Now I wish to highlight this because I think that the same criticism applies to many of the actions being taken by Christians who are trying to pursue an alternative economics and restructure their lives together. Sadly, much of that activity remains stuck at the level of image, appearance, and simulacrum, and fails to get to the core of things or create any significant or genuinely meaningful change. Therefore, it is my hope that those who attend this conference on Kingdom Economics will be able to make the transition from words to deeds and from a series of failures to Spirit-empowered success. It is time that more Christians stopped talking amongst themselves and joined others on the barricades. It is time that more Christians spent less time trying to find the perfect theological perspective on reality, and spent more time actually participating in reality. And, perhaps it is also time that we learn to sacrifice some of our values and beliefs in order to enact positive change.
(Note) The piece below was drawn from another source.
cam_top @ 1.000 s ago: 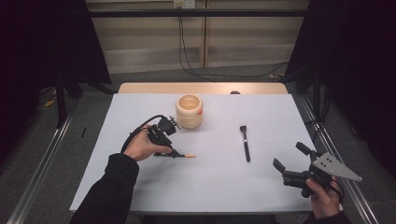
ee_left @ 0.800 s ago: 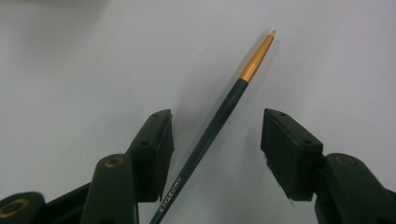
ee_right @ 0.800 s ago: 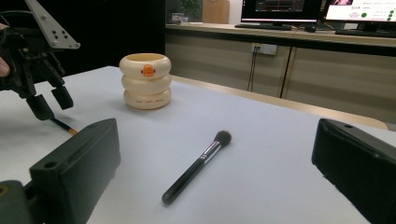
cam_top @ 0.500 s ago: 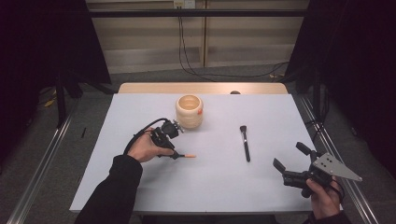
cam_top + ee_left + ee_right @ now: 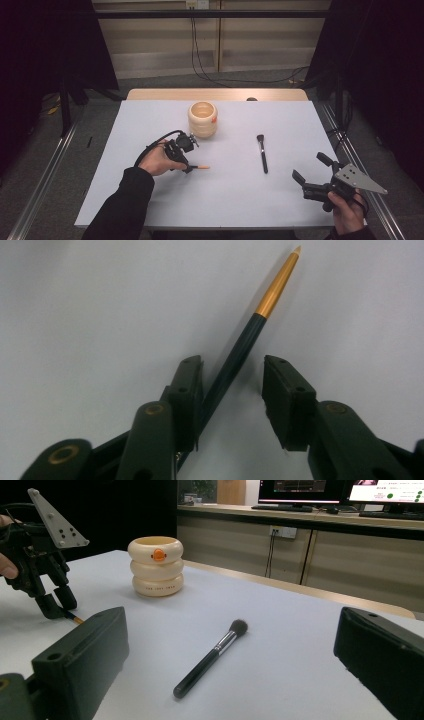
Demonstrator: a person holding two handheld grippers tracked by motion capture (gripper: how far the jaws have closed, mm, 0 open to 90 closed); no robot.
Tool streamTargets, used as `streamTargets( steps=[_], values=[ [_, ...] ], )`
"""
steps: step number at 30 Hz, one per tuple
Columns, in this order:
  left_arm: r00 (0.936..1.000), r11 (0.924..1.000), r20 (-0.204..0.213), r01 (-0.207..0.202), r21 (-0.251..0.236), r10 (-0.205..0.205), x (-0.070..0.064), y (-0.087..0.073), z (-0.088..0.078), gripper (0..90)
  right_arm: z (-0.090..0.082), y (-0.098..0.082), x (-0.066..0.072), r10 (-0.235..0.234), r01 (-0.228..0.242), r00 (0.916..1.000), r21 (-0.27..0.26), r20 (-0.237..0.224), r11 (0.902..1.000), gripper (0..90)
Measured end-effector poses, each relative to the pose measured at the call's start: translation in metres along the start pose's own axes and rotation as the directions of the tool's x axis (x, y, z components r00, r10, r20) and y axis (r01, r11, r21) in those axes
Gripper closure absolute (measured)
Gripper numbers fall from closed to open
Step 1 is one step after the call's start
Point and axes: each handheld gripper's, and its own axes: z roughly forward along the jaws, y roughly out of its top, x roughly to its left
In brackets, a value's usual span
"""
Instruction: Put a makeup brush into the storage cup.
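Item in hand: slim brush [image 5: 250, 335] with dark handle, gold ferrule and pale pointed tip, lying flat on the white table [image 5: 150, 120] toward the person's left, in front of the cream ringed cup [image 5: 203, 119] and apart from it. Left gripper [image 5: 232, 385]: set low over the brush, jaws down at the table on either side of the dark handle; they have just been closing and now stand at a narrow gap, the handle against or just beside one pad, the other pad clear of it, so the brush is bracketed, not yet pinched. Right gripper [image 5: 225, 645]: held off at the near right edge of the table, jaws wide with nothing between them, looking across at a second, larger brush [image 5: 210, 655] with black handle and dark bristle head, which lies loose at mid-table, well apart from both tools. Step judged: grasp of the slim brush, at the closing stage. Next move, as judged: finish the closure so both pads bear on the handle, then lift; the handle runs slantwise across the gap, so it may roll or swing as the free pad meets it. The cup would be the likely destination, though that is inference. Obscured: the handle's rear end, hidden under the jaws and gripper body; true contact at the near pad, hard to settle; the cup's interior, not seen to the bottom; in the high view the slim brush shows as little more than its orange tip beyond the hand.
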Motion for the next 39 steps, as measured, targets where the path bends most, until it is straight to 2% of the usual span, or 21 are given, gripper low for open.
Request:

To be very honest, I would be willing to abandon my own values if I thought, even for a minute, that doing so would make a difference for those who are oppressed and abandoned today. Now, before you dismiss this idea out of hand, do remember that Jesus was damned and forsaken by God because of his commitment to the poor and abandoned, and Paul also writes that he would be willing to cursed and cut off from Christ if it would assist in the salvation of Israel. The pursuit of abundant life (for all, not just for some) might well lead us to be counted amongst the damned. The pursuit of God’s economics might very well result in our excommunication. So be it. Despite everything, we will continue to pray: Lord Jesus Christ, Son of the living God, have mercy upon us, sinners.